Rent-control appeal hearing of Dominium’s 8 percent rent hikes at two properties yields more questions than answers

Hannah Gray arrived at St. Paul City Hall on Tuesday ready to plead her case against an across-the-board 8 percent rent hike impacting all 217 units at the Union Flats apartments on St. Paul’s Hampden Avenue. She left her appeal hearing more frustrated than optimistic.

“I feel like we’re being taken advantage of,” said Gray, an artist and baker who has lived at the complex at 787 Hampden Ave. since it opened around the summer of 2019.

About three-fourths of her building is occupied by Somali immigrants, she said, and due to language barriers, few understand the appeals process she’s undertaken. Or that their rent is poised to increase some $80. Or that Dominium, a Plymouth-based for-profit provider of affordable housing, receives $2.5 million in federal low-income housing tax credits annually for Union Flats alone.

“I feel more angry,” Gray said.

The appeal hearing on two Dominium properties — Union Flats and the Cambric on East Seventh Street — lasted more than 90 minutes. And during that time, a crowded hearing room heard arguments about whether Dominium used the appropriate base rents from 2019 to calculate what should constitute a reasonable rate of return, a key argument in the company’s request for an exemption to St. Paul’s 3 percent rent-control cap.

In short, there was a lot of math. Following rounds of dueling testimony from attorneys representing Dominium and the Housing Justice Center, legislative hearing officer Marcia Moermond asked the parties to submit more materials to the city and then return Sept. 1 for further discussion.

Moermond will then make a recommendation on appeal requests from Gray and another tenant, Katherine Banbury, which will be forwarded to the St. Paul City Council for final determination. She noted the Cambric and Union Flats constituted only the second and third rent-control appeals to be heard by city hearing officers, and the process was still in its infancy.

“That meeting couldn’t have been more unwelcoming and more unresponsive,” said a visibly disgusted Debra Muse, another resident of Union Flats, after leaving the hearing room.

Muse said both she and her husband put careers on hold during the early days of the pandemic — she had to dissolve her skyway massage business in downtown Minneapolis virtually overnight — and he’s since gone back to school to switch careers. The couple survive on her income as a customer service attendant at a YMCA.

“If I have to pull myself up by the boot straps, why can’t they suck it up a little?” Muse said, referring to Dominium. “When do we do the Jesus thing and give a damn about each other?”

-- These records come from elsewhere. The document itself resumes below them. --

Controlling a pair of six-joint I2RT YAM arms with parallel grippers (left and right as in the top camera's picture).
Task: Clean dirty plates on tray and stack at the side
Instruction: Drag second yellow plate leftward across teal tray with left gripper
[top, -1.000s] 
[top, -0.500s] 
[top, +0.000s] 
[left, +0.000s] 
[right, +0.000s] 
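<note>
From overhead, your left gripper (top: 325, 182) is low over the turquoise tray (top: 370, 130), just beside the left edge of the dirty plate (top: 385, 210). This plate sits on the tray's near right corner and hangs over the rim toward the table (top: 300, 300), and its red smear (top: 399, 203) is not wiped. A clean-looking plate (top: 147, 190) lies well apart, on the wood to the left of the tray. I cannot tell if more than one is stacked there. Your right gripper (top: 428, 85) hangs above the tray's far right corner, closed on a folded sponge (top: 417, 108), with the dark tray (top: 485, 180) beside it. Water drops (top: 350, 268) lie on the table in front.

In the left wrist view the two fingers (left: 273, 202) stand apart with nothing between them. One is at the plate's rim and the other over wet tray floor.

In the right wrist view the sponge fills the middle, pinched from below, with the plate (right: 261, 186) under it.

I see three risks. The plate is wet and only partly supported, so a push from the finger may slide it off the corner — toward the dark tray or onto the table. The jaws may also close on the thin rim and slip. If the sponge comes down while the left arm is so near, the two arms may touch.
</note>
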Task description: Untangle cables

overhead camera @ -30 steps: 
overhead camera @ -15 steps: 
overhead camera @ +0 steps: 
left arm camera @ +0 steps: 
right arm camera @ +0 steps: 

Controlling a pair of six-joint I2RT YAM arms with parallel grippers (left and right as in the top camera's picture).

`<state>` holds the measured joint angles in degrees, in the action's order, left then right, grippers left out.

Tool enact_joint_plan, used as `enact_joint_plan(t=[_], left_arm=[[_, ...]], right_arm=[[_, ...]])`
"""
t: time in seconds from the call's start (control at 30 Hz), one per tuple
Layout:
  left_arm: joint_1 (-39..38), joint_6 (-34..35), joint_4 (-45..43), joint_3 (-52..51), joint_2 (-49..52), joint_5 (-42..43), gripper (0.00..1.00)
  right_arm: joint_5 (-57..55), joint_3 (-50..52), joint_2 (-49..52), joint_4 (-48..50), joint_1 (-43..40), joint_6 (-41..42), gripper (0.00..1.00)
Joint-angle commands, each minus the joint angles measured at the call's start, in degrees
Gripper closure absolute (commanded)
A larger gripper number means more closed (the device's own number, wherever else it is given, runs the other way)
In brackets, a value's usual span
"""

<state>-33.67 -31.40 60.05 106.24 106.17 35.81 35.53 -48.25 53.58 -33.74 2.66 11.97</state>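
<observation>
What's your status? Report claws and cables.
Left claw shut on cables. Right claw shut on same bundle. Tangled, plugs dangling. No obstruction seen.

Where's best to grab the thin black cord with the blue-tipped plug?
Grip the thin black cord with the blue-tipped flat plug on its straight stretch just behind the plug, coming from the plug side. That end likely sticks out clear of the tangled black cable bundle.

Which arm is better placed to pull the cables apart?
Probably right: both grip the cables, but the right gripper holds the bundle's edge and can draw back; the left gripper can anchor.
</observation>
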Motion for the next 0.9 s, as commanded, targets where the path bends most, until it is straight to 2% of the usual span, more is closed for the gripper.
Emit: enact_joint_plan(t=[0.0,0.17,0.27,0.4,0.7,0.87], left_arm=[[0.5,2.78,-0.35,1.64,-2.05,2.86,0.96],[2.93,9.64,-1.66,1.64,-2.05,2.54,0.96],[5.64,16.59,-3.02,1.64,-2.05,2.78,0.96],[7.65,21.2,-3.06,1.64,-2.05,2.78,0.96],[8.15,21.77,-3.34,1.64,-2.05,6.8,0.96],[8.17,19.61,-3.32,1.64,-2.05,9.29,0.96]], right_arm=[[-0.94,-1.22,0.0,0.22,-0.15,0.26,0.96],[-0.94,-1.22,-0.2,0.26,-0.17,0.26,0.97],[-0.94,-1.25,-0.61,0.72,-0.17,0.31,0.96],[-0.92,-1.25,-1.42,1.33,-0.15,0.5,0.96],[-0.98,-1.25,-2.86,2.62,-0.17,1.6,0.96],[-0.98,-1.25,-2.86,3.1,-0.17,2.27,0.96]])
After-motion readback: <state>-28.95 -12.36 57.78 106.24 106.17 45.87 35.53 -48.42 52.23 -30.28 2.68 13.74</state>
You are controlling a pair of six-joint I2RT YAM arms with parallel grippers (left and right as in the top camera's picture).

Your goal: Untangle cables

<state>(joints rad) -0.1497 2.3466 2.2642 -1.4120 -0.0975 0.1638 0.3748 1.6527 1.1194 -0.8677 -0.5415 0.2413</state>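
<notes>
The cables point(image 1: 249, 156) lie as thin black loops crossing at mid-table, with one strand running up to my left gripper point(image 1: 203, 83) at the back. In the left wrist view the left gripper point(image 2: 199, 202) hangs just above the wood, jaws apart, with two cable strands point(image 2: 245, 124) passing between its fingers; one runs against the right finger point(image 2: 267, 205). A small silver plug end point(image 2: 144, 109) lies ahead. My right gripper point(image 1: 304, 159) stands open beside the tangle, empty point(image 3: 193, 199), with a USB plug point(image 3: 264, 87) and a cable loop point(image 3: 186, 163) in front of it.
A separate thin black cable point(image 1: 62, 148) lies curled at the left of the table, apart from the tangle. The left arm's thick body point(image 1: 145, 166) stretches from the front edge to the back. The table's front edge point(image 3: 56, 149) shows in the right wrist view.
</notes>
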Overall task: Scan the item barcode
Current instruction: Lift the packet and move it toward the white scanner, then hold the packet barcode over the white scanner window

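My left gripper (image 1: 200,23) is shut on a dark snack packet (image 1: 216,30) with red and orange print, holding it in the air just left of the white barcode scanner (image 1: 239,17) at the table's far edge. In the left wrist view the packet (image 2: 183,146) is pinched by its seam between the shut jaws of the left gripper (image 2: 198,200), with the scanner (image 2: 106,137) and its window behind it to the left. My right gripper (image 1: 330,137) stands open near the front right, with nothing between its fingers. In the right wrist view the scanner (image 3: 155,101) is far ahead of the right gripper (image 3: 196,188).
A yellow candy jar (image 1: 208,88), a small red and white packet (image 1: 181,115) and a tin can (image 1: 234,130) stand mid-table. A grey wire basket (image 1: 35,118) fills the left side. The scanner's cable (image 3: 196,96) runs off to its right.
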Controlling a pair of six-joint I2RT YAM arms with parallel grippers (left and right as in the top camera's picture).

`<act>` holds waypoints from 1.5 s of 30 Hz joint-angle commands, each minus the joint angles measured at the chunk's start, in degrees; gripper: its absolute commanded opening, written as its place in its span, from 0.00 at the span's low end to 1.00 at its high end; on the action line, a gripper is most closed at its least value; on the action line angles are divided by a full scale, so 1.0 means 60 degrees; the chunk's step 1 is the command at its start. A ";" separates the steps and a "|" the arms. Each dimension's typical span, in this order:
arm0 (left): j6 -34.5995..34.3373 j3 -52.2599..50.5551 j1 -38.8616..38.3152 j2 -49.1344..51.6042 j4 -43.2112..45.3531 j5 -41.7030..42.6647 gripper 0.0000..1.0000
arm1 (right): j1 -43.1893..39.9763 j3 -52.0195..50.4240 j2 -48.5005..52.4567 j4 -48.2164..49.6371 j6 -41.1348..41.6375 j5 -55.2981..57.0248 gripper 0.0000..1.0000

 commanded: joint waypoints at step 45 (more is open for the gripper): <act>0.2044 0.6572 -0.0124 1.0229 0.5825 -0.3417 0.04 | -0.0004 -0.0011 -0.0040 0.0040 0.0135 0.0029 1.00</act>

2019 ‘BASE YEAR’ MATH AT ISSUE

Dominium officials said Tuesday that their rent increases are set between 50 percent and 60 percent of area median income, as determined by U.S. Housing and Urban Development. Those increases are further regulated by a 30-year “Land Use Restrictive Agreement” between the developer and the city, as well as a separate agreement between the developer and the city’s Housing and Redevelopment Authority.

The agreements already keep rents well below what market-rate rents would be for comparable properties.

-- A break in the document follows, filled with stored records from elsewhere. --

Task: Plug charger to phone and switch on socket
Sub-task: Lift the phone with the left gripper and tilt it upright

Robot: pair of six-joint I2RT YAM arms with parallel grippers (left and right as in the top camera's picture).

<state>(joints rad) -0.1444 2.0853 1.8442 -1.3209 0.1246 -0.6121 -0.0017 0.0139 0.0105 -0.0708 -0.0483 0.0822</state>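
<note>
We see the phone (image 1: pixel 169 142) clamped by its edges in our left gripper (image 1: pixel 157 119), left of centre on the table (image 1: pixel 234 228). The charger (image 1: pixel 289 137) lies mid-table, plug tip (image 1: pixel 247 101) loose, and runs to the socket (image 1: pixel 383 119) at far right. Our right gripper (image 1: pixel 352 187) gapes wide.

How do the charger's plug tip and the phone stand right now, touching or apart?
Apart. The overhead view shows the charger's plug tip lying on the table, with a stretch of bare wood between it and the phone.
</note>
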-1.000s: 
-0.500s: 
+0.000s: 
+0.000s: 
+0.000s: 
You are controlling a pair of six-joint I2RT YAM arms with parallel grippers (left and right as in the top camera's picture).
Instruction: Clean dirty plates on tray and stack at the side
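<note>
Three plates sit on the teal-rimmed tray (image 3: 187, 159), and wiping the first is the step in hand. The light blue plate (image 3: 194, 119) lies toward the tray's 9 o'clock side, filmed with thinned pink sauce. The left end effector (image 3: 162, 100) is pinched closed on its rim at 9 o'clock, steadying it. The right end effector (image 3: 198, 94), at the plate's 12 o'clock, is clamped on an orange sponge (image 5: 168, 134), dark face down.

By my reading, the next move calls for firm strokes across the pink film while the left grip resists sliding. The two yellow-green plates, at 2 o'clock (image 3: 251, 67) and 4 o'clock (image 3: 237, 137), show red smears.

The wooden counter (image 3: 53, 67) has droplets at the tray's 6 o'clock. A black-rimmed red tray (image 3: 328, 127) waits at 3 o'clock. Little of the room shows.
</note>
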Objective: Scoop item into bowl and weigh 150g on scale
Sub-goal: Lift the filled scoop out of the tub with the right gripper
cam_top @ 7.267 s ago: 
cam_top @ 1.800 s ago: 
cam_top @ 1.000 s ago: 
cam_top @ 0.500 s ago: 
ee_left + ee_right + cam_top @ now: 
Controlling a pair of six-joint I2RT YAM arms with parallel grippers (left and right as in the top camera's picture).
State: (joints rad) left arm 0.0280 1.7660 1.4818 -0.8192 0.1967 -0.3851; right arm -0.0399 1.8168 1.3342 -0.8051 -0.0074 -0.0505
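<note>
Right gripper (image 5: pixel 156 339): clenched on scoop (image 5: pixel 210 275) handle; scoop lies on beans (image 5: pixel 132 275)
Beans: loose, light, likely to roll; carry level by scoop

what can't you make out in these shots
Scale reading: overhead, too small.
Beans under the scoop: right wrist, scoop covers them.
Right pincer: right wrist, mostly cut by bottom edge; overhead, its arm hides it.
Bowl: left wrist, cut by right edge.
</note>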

“We’re not asking for enormous cash flow,” said Owen Metz, a senior vice president with Dominium, noting operating expenses — including uncollected rents — have grown with inflation.

Jack Cann, an attorney with the Housing Justice Center, informed city officials that Dominium will receive $2.5 million in tax credits each year for 10 years for Union Flats alone, a benefit the company has already resold on the open market for nearly $23 million.

Cann said the company had been less than forthcoming about its cash flows in a worksheet submitted to the city alongside its exemption request. To calculate a reasonable rate of return, the city asks property owners to use 2019 as a base year for comparison’s sake.

Union Flats opened in May 2019, so Dominium used 2020 figures instead, but failed to note the substitution on its worksheet or in an accompanying written narrative, Cann noted. And by using the wrong base year, other calculations are thrown off, including inflation adjustments.

“There was only a partial operating year, yet they represented a full year of operating expenses,” Cann said.